2. The construction method according to claim 1, characterized in that, The recombinant vector was obtained by inserting the sgRNA into the pX459(pSpCas9(BB)-2A-Puro)V2.0 vector at the site of BbsI restriction enzyme digestion.

3. The construction method according to claim 1, characterized in that, The screening was performed using puromycin under pressure.

4. The construction method according to claim 3, characterized in that, The final concentration of the puromycin was 20 μg / mL.

5. A Marc-145 cell line with MID1 gene knockout obtained by the construction method according to any one of claims 1-4.

6. The application of the MID1 gene knockout Marc-145 cell line as described in claim 5 in PEDV in vitro proliferation culture.
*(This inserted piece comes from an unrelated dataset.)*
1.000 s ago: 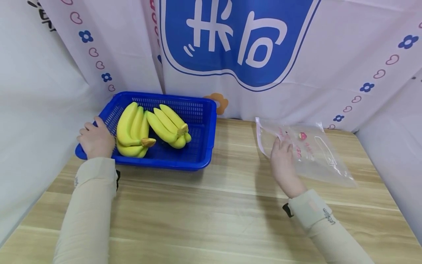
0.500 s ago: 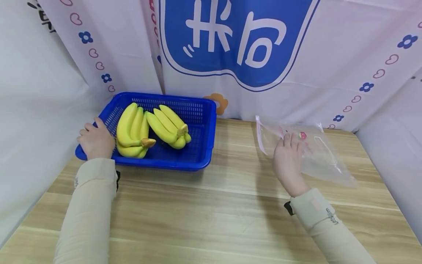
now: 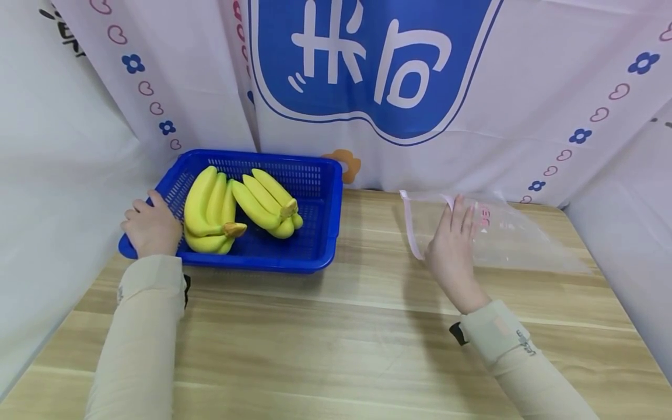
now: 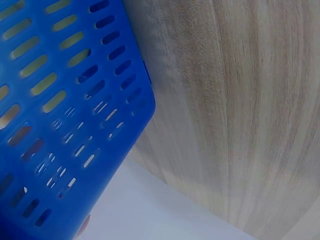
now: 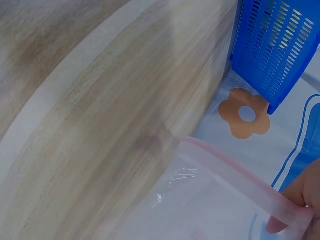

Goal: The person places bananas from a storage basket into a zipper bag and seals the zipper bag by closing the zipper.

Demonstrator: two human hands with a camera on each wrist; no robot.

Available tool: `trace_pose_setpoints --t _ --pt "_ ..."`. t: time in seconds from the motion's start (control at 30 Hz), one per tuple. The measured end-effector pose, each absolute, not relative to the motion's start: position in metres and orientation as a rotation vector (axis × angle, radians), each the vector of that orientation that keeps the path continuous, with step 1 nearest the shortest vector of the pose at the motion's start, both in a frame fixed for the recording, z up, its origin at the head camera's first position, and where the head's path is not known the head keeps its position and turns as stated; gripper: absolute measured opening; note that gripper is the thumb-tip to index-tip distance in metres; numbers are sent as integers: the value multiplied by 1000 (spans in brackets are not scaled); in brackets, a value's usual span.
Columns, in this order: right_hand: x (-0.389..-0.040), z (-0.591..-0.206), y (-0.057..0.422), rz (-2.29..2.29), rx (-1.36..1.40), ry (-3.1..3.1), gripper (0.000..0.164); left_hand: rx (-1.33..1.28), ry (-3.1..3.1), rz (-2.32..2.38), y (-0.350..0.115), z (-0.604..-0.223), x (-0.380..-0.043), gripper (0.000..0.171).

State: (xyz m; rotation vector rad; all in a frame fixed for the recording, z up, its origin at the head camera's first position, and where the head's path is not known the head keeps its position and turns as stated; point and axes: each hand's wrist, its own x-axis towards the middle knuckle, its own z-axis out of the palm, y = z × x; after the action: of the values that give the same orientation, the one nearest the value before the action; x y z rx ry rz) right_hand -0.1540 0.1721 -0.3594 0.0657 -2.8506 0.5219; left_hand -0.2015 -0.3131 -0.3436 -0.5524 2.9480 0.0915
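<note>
Swung round since half a second ago: clear plastic pink-edged bag [image 3: 511, 240], pinched in right hand [image 3: 452, 254], to the right of blue slotted plastic basket [image 3: 257, 261] gripped by left hand [image 3: 152, 228]. Could easily slip or crumple, being so limp and pinched near one edge.

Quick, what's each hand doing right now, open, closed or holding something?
Left hand: closed, gripping the blue basket at one end.
Right hand: closed, pinching the clear plastic bag by its pink edge.

My left grip [image 3: 152, 227] and right grip [image 3: 452, 254] are bare beyond long, pale beige sleeves [image 3: 133, 350] with wide cuffs [image 3: 152, 274]; dark lettering [image 3: 525, 343] marks the right sleeve [image 3: 541, 379], and black pieces [image 3: 458, 333] edge both cuffs.
</note>
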Motion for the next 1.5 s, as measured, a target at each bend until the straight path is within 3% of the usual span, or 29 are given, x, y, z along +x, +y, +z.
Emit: trace_pose_setpoints --t 0.63,1.03,1.5 --pt "-156 -355 167 762 -39 -2668 85 -562 2957 93 -316 -346 -201 72" --pt "-158 -356 168 858 -15 -2559 77 -566 2958 101 -316 -348 -199 71" --pt "-157 -359 171 937 71 -2429 84 -558 2948 93 -315 -346 -202 72"
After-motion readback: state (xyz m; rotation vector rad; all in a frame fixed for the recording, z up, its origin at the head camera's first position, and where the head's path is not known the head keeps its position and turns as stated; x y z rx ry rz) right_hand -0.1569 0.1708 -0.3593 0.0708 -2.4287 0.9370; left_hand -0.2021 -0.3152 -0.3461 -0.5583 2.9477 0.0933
7. The application of the MID1 gene knockout Marc-145 cell line as described in claim 5 in culturing PEDV with high viral titers.

8. The use of the MID1 gene knockout Marc-145 cell line as described in claim 5 in the production of PEDV viral antigens, viral vaccines, or viral vectors, characterized in that, Using the Marc-145 cell line with MID1 gene knockout as described in claim 5 as the production cell, PEDV amplification culture was performed to obtain PEDV virus with a higher viral titer.

9. The application of the MID1 gene knockout Marc-145 cell line as described in claim 5 in screening anti-PEDV drugs, characterized in that, The MID1 gene knockout Marc-145 cell line was used as a screening model to evaluate the effect of candidate drugs on PEDV replication.